A group of people huddle together in the corner of the school breezeway, and immediately you think about how nice they have it: a group of close friends, mingling and laughing together before hitting the books all day. As you walk closer, you notice they are all looking down- at their cell phones.
Cell phones are a modern innovation, yet one with which the teenage crowd has already
mastered. From the iPhone to Blackberry models, QWERTY keyboards and compact, sleek designs, these devices are the dream of privileged youth, and ironically, the doom to human-to-human communication.
One might ask how that can even be possible when it has become so simple to contact not just one person, or ten, or even hundreds for that matter, but a limitless amount of people with the touch of a button, virtually anywhere in the world. Communication technology has skyrocketed, yet the small comforts of human interaction-not through an electronic device- are staunchly overlooked.
Is it rude when people text instead of calling because they don’t want to be stuck in a 30-minute conversation? When immersed in homework or other time-consuming activities, many, myself included, take the easy way out. However, when did it become acceptable to text a break-up? To have a conversation for hours on end, by a string of text messages? Would you say “It’s so nice to hear from you,” when you should really be saying, “It’s so nice to read from you”? So much is lost in translation, the joy of human interaction stripped away by the convenience of a text message.

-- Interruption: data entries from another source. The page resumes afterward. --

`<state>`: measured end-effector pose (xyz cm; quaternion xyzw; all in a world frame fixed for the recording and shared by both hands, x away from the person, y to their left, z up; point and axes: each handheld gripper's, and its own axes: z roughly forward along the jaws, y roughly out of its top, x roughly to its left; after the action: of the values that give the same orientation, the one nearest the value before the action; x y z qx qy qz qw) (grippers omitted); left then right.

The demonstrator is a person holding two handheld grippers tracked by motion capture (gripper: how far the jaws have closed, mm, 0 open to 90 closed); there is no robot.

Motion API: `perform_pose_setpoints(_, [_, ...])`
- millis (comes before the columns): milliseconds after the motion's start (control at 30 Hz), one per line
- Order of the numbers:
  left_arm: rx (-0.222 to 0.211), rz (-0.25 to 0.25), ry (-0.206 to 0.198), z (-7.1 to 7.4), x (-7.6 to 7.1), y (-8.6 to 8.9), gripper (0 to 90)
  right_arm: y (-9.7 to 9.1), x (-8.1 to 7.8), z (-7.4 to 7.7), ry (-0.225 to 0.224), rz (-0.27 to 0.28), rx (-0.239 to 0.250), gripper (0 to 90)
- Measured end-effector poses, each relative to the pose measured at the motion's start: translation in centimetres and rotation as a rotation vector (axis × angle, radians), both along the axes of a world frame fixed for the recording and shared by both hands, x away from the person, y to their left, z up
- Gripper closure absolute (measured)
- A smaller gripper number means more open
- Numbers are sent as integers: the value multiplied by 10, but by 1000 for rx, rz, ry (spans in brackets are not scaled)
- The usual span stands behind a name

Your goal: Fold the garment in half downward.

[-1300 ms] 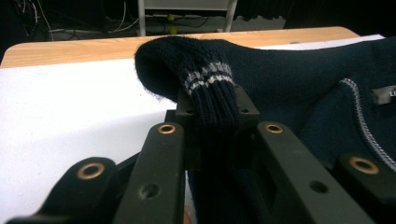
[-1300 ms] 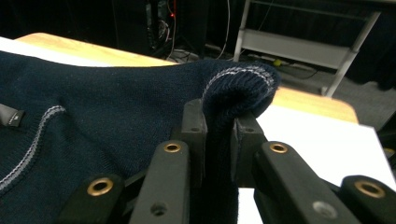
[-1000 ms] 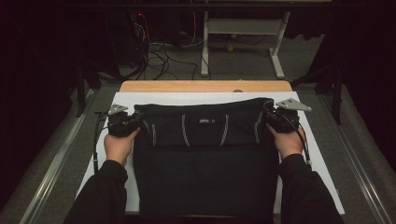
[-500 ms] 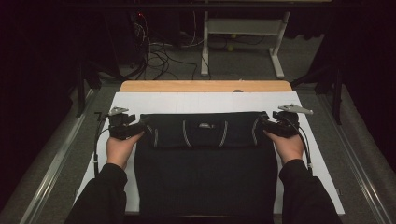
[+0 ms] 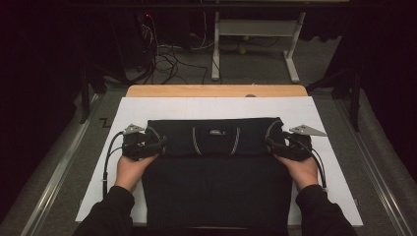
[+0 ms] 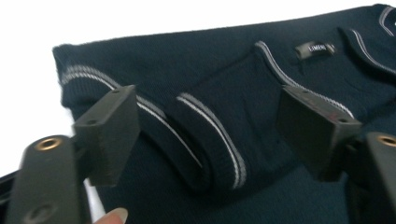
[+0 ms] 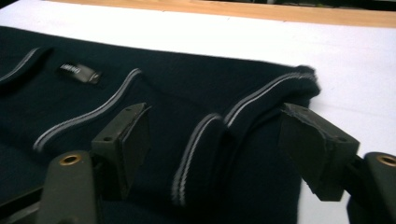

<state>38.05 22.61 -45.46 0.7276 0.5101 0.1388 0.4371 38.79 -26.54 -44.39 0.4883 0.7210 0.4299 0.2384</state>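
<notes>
Both tongs have just been opening up: left gripper and right gripper stand wide, striped cuffs between the jaws but not pinched. Dark sweater lies folded in the frame's middle on the white table, label up.

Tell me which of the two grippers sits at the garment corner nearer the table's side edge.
The right gripper, at the dark sweater's right folded corner: less white table cover shows beside it than beside the left gripper.
</notes>
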Motion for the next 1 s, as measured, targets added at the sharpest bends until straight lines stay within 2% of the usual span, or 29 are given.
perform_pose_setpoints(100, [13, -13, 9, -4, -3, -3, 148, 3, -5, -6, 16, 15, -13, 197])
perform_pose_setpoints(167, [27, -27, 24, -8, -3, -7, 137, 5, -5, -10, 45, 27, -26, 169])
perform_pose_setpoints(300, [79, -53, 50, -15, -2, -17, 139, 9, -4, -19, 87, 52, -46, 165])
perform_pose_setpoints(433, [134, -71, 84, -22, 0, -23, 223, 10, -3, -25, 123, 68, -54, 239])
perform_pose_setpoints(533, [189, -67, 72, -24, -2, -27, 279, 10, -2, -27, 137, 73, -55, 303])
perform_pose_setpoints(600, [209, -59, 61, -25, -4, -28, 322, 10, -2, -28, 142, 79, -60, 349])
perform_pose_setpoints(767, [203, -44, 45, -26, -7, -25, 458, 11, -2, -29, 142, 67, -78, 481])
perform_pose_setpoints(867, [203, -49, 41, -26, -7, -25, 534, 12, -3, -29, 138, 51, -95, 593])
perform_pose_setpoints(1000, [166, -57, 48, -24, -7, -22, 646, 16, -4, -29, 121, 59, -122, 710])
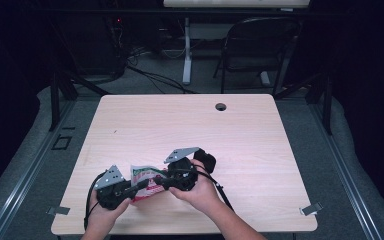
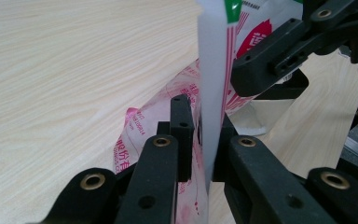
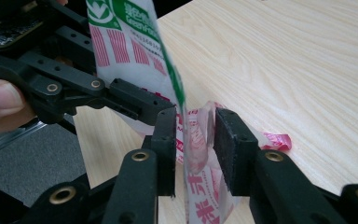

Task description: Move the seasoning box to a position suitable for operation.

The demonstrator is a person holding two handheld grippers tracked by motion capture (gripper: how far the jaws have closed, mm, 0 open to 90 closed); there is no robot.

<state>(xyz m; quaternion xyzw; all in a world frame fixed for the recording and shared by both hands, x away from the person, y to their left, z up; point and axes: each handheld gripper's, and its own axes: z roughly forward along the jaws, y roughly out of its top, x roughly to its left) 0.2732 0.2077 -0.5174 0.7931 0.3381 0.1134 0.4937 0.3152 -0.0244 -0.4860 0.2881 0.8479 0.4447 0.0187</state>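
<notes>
In the lower middle of the high view, two hands meet over the near edge of the pale wood-grain worktop (image 1: 260,145), each holding black tongs, with a thin white plastic bag printed in red and green (image 1: 145,181) stretched between them. The left tongs (image 2: 200,135) are closed on the bag's white edge, which runs up between the jaws. The right tongs (image 3: 193,135) stand a little apart around a crumpled fold of the same bag; the left jaw touches the film, but whether the right pad presses it is hard to tell. The bag's print is too blurred to read, and its lower part is cut off by the jaws in both gripper views.
</notes>
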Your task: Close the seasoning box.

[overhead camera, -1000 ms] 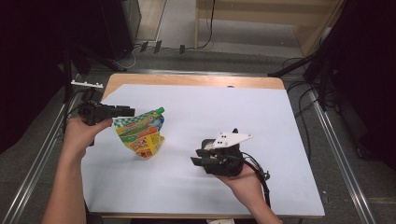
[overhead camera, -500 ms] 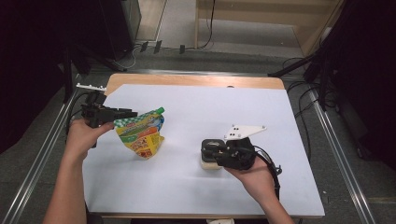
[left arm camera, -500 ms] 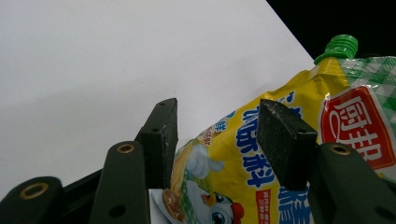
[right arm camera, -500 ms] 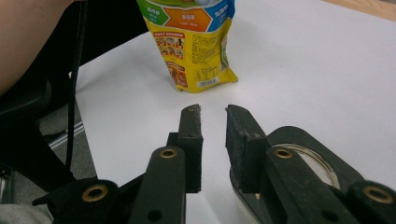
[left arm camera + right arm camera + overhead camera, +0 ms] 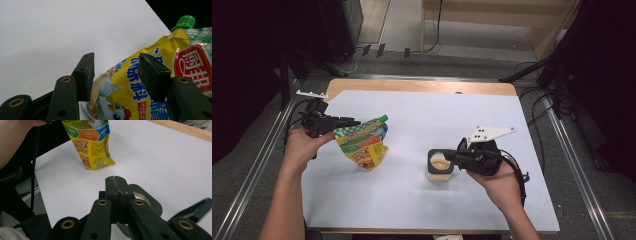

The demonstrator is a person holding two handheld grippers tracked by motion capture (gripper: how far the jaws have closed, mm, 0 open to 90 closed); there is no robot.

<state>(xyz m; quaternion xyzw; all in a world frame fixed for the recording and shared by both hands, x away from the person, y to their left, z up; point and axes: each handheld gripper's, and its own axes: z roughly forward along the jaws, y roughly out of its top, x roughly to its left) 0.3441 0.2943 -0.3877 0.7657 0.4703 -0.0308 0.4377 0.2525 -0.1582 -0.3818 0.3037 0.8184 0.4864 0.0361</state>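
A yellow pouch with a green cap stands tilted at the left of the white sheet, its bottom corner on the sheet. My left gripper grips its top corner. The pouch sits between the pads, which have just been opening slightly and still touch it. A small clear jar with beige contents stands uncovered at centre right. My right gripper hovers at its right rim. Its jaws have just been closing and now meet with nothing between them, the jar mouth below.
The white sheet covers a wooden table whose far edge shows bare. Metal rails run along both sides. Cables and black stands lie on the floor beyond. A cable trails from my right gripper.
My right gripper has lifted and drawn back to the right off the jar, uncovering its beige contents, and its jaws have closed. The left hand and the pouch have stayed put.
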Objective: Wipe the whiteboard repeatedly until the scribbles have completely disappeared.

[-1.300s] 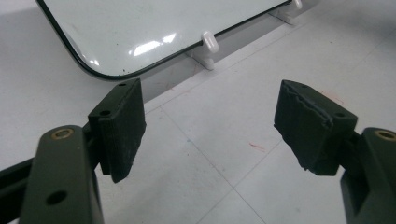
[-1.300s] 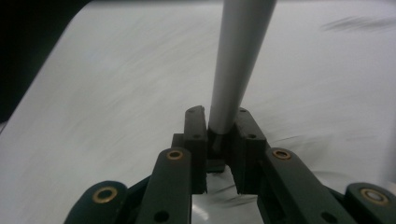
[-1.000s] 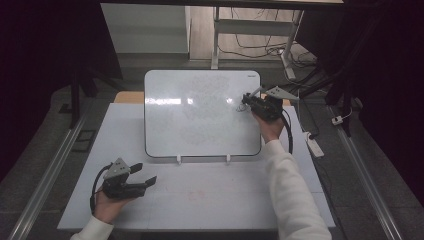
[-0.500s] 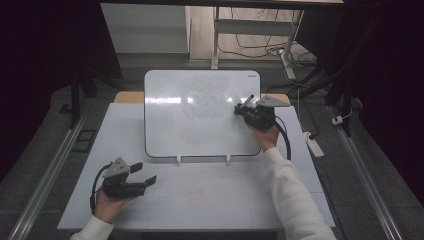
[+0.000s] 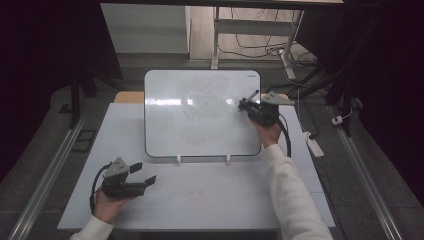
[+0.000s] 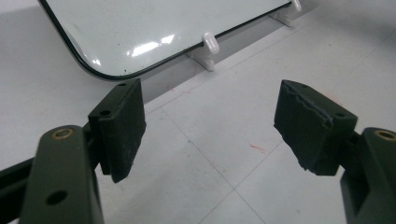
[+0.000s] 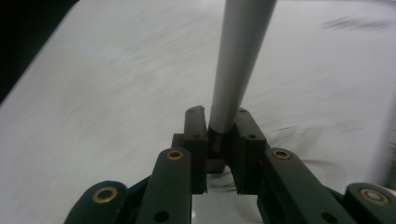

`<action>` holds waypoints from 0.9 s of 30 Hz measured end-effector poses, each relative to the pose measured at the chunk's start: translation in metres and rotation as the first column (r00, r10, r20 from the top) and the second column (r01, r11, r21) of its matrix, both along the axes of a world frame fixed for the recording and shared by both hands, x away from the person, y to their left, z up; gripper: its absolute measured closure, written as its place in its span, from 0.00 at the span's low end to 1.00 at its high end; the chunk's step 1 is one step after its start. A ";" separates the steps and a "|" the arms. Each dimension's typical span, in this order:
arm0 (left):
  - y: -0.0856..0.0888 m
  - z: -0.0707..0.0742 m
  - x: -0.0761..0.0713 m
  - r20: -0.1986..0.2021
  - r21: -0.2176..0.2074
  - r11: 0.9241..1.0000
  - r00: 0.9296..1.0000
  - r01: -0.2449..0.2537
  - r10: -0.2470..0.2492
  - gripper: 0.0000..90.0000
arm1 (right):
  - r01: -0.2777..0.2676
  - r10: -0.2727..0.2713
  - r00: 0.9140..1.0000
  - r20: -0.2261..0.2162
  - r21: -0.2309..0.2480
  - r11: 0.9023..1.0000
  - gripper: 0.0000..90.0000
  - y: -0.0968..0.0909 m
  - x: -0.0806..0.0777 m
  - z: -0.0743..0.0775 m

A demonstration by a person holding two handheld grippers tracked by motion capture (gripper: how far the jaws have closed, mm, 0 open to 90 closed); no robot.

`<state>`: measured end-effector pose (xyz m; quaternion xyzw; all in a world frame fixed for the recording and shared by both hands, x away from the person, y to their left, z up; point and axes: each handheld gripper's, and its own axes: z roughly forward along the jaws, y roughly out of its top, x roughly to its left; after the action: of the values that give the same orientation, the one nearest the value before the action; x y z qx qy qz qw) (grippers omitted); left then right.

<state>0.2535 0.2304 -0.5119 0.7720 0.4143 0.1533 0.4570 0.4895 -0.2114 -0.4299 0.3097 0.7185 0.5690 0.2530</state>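
Observation:
A white board [image 5: 200, 115] stands tilted on two small white clips [image 6: 210, 44] at the middle of the pale table [image 5: 210, 200]. At the board's right edge my right gripper [image 5: 246, 105] is shut on a grey marker [image 7: 238, 60]. The marker rises from between the jaws toward the board's surface [image 7: 116, 93], which has faint dark strokes. My left gripper [image 5: 143, 173] rests low at the table's front left. Its jaws are open with nothing between the pads [image 6: 121, 126], and it points at the board's near corner [image 6: 154, 23].
A white power strip [image 5: 313, 145] and cables lie on the floor to the right of the table. Metal rails [image 5: 50, 170] run along both sides. A desk frame [image 5: 215, 40] stands behind the board. Bare tabletop lies in front of the board.
My right gripper with the marker has shifted a little along the board's right side. The left gripper has stayed in place.

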 end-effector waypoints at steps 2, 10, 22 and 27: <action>0.000 0.001 -0.001 0.004 -0.002 1.000 1.000 0.000 0.000 0.29 | 0.012 -0.011 1.000 -0.021 0.055 0.998 0.86 -0.007 0.005 0.001; 0.000 0.000 0.000 0.000 0.001 1.000 1.000 -0.002 0.002 0.29 | -0.021 0.020 1.000 -0.012 -0.021 1.000 0.86 -0.005 -0.008 -0.006; 0.000 0.001 -0.001 0.005 -0.002 1.000 1.000 -0.005 0.005 0.29 | 0.030 -0.029 0.999 -0.026 0.050 0.998 0.86 -0.017 -0.010 -0.010; 0.000 -0.001 0.002 -0.004 -0.001 1.000 1.000 -0.005 0.005 0.29 | -0.040 0.039 0.999 -0.019 -0.032 0.999 0.86 -0.002 -0.021 -0.016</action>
<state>0.2554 0.2303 -0.5128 0.7711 0.4172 0.1530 0.4561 0.4687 -0.2131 -0.4463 0.2965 0.7360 0.5592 0.2400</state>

People fail to take advantage of the fact that we can talk to people face to face and have a
conversation. Even with awkward or strange mannerisms and facial expressions, it is these moments that are memorable and can characterize a person. I would much rather remember a friend by their booming, obnoxious laugh than by the fact that they always wrote “tomorrow” as “2moro” in a text message. Sometimes it is just nice to hear the inflections of a person’s voice and see a person’s reactions, and to restrain from reading yet another halfhearted “LOL.”